*Work required*: Each line below is to be copied exactly as it appears.

(Stored items)

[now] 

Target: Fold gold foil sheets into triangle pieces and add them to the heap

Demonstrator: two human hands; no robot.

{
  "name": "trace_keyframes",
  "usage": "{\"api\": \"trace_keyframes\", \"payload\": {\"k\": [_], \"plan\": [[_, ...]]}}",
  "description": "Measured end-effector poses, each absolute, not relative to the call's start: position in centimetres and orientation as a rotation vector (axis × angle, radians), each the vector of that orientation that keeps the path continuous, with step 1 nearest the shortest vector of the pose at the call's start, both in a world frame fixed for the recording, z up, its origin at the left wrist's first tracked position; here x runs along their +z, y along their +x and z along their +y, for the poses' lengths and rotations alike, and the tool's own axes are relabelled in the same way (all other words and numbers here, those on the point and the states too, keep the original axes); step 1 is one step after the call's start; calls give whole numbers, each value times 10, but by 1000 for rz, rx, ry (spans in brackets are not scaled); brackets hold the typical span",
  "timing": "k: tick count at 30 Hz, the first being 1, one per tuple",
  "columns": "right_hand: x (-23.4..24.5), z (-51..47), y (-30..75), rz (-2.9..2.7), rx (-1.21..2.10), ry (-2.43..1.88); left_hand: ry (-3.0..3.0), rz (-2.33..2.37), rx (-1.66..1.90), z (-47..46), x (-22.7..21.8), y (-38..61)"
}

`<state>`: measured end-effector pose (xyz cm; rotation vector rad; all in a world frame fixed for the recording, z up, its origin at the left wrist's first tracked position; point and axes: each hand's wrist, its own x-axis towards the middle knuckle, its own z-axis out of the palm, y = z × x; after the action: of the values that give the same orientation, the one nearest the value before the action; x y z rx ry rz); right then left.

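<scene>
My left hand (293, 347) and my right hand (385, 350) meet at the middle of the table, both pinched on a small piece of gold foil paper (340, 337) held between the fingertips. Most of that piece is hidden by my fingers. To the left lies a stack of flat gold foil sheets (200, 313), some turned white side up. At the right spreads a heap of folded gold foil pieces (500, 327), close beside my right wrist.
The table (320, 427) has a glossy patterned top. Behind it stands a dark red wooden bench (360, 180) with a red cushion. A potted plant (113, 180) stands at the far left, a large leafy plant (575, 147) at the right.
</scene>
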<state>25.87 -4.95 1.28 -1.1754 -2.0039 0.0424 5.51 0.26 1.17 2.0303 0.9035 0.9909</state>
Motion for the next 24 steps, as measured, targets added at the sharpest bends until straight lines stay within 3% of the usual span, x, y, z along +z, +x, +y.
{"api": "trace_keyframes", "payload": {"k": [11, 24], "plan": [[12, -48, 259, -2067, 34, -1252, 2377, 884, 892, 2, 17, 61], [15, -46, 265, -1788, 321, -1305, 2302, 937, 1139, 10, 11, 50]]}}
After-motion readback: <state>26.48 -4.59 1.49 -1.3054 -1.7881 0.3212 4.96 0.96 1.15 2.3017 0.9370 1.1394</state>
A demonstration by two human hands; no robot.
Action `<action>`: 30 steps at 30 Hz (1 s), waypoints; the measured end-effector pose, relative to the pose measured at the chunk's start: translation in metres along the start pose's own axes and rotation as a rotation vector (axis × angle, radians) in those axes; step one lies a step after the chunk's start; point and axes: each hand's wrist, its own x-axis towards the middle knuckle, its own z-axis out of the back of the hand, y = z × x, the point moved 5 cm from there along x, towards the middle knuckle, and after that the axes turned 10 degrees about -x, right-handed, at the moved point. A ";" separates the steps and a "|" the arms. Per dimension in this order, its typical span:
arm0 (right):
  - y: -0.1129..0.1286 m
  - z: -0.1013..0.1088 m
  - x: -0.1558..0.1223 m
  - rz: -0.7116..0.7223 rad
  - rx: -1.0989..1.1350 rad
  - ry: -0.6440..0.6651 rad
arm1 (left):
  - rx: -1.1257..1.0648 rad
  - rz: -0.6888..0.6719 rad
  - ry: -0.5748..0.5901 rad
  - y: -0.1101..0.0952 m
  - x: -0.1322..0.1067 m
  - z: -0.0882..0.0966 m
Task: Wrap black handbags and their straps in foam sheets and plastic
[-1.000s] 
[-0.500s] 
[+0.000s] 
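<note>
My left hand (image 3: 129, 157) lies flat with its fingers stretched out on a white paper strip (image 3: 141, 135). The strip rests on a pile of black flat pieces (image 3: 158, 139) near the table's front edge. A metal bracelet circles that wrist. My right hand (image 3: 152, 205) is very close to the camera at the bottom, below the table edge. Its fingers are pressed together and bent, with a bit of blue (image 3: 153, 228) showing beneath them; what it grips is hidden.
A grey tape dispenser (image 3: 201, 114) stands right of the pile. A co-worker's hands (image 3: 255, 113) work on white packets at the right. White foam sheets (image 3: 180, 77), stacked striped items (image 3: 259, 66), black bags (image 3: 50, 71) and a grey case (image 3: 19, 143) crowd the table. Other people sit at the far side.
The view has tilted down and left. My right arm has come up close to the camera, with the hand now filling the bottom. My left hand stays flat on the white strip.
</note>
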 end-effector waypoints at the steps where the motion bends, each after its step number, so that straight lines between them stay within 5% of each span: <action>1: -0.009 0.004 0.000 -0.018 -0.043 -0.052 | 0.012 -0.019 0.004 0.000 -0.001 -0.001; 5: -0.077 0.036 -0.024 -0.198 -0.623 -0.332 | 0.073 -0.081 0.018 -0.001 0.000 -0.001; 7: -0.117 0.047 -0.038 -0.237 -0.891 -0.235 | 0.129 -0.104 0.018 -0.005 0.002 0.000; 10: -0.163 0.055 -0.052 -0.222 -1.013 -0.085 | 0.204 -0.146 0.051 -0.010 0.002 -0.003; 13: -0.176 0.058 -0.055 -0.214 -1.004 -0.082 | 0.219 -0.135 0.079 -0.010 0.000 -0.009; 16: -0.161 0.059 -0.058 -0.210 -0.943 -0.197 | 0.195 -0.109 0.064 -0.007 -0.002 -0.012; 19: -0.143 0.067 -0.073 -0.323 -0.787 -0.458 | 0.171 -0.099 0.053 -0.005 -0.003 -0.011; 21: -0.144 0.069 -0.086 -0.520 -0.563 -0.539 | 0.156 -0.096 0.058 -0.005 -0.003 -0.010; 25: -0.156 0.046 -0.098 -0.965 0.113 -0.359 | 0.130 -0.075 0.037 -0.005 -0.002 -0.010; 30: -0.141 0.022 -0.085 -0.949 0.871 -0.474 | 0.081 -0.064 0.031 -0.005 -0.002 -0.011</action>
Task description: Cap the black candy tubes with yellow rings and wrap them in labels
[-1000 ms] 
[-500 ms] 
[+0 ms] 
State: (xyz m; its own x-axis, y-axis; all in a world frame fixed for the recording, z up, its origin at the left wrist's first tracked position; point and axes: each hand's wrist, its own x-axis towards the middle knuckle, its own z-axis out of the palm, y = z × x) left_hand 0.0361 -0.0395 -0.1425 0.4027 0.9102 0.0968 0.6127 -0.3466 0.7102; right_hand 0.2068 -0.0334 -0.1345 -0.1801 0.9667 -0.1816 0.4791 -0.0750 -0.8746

*Your response*:
[now] 

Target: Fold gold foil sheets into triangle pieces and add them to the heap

Demonstrator: two human hands; no robot.

{
  "name": "trace_keyframes",
  "usage": "{\"api\": \"trace_keyframes\", \"payload\": {\"k\": [_], \"plan\": [[_, ...]]}}",
  "description": "Measured end-effector poses, each absolute, not relative to the call's start: position in centimetres and orientation as a rotation vector (axis × angle, radians), each the vector of that orientation that keeps the path continuous, with step 1 nearest the shortest vector of the pose at the call's start, both in a world frame fixed for the recording, z up, its origin at the left wrist's first tracked position; here x runs along their +z, y along their +x and z along their +y, for the poses' lengths and rotations alike, and the tool's own axes are relabelled in the same way (all other words and numbers here, those on the point and the states too, keep the original axes); step 1 is one step after the call's start; calls give whole numbers, each value times 10, but by 1000 for rz, rx, ry (spans in brackets are not scaled); brackets hold the typical span",
  "timing": "k: tick count at 30 Hz, the first being 1, one per tuple",
  "columns": "right_hand: x (-23.4..24.5), z (-51..47), y (-30..75), rz (-2.9..2.7), rx (-1.21..2.10), ry (-2.43..1.88); left_hand: ry (-3.0..3.0), rz (-2.33..2.37), rx (-1.66..1.90), z (-47..46), x (-22.7..21.8), y (-38..61)"
}

`<state>`: measured end-effector pose (xyz cm; rotation vector rad; all in a world frame fixed for the recording, z up, its origin at the left wrist's first tracked position; point and axes: each hand's wrist, its own x-axis towards the middle knuckle, its own z-axis out of the palm, y = z × x; after the action: of the values that give the same orientation, the one nearest the value before the action; x y z rx ry rz); right then left.

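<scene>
My left hand (293, 347) and my right hand (385, 350) meet at the middle of the table, both pinched on a small piece of gold foil paper (340, 337) held between the fingertips. Most of that piece is hidden by my fingers. To the left lies a stack of flat gold foil sheets (200, 313), some turned white side up. At the right spreads a heap of folded gold foil pieces (500, 327), close beside my right wrist.
The table (320, 427) has a glossy patterned top. Behind it stands a dark red wooden bench (360, 180) with a red cushion. A potted plant (113, 180) stands at the far left, a large leafy plant (575, 147) at the right.
</scene>
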<state>25.87 -4.95 1.28 -1.1754 -2.0039 0.0424 5.51 0.26 1.17 2.0303 0.9035 0.9909</state>
Motion for the next 24 steps, as measured, targets added at the sharpest bends until straight lines stay within 3% of the usual span, x, y, z along +z, +x, +y.
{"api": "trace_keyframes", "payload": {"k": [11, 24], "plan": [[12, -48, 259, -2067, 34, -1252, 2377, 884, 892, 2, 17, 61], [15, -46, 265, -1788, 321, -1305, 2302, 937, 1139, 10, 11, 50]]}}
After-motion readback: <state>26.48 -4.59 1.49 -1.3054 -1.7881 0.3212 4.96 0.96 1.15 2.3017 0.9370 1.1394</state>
A demonstration by two human hands; no robot.
Action `<action>`: 30 steps at 30 Hz (1 s), waypoints; the measured end-effector pose, relative to the pose measured at the chunk's start: translation in metres along the start pose's own axes and rotation as a rotation vector (axis × angle, radians) in those axes; step one lies a step after the chunk's start; point and axes: each hand's wrist, its own x-axis towards the middle knuckle, its own z-axis out of the back of the hand, y = z × x, the point moved 5 cm from there along x, towards the middle knuckle, and after that the axes turned 10 degrees about -x, right-handed, at the moved point. A ";" separates the steps and a "|" the arms. Per dimension in this order, its typical span:
arm0 (right):
  - y: -0.1129..0.1286 m
  - z: -0.1013..0.1088 m
  - x: -0.1558..0.1223 m
  - rz: -0.7116..0.7223 rad
  - rx: -1.0989..1.1350 rad
  - ry: -0.6440..0.6651 rad
arm1 (left):
  - rx: -1.1257..1.0648 rad
  - rz: -0.6888..0.6719 rad
  - ry: -0.5748..0.5901 rad
  - y: -0.1101..0.0952 m
  - x: -0.1322..0.1067 m
  - z: -0.0882..0.0966 m
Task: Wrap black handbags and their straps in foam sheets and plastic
[-1.000s] 
[-0.500s] 
[+0.000s] 
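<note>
My left hand (image 3: 129, 157) lies flat with its fingers stretched out on a white paper strip (image 3: 141, 135). The strip rests on a pile of black flat pieces (image 3: 158, 139) near the table's front edge. A metal bracelet circles that wrist. My right hand (image 3: 152, 205) is very close to the camera at the bottom, below the table edge. Its fingers are pressed together and bent, with a bit of blue (image 3: 153, 228) showing beneath them; what it grips is hidden.
A grey tape dispenser (image 3: 201, 114) stands right of the pile. A co-worker's hands (image 3: 255, 113) work on white packets at the right. White foam sheets (image 3: 180, 77), stacked striped items (image 3: 259, 66), black bags (image 3: 50, 71) and a grey case (image 3: 19, 143) crowd the table. Other people sit at the far side.
The view has tilted down and left. My right arm has come up close to the camera, with the hand now filling the bottom. My left hand stays flat on the white strip.
</note>
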 end-effector waypoints at the steps where the motion bends, each after its step number, so that straight lines between them stay within 5% of each span: <action>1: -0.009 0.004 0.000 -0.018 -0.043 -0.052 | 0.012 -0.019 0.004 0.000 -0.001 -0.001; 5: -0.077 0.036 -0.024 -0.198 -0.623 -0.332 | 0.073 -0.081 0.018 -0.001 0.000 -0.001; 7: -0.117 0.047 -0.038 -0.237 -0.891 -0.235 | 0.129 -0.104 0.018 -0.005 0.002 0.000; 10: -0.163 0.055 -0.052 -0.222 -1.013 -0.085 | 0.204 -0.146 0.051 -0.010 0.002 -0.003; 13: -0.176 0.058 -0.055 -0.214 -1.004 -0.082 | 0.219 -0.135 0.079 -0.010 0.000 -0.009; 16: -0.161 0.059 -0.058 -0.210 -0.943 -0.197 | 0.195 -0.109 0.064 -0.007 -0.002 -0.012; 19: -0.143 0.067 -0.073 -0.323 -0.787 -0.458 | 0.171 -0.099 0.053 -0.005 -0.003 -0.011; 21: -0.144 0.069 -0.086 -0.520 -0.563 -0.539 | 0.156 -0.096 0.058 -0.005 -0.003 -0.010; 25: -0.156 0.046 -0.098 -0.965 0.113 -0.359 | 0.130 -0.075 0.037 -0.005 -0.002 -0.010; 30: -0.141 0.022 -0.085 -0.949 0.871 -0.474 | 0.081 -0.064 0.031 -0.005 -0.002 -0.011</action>
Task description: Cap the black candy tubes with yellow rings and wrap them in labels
[-1000 ms] 
[-500 ms] 
[+0 ms] 
State: (xyz m; its own x-axis, y-axis; all in a world frame fixed for the recording, z up, its origin at the left wrist's first tracked position; point and axes: each hand's wrist, its own x-axis towards the middle knuckle, its own z-axis out of the palm, y = z × x) left_hand 0.0361 -0.0395 -0.1425 0.4027 0.9102 0.0968 0.6127 -0.3466 0.7102; right_hand 0.2068 -0.0334 -0.1345 -0.1801 0.9667 -0.1816 0.4791 -0.0750 -0.8746

The answer is complete, and the exercise is done.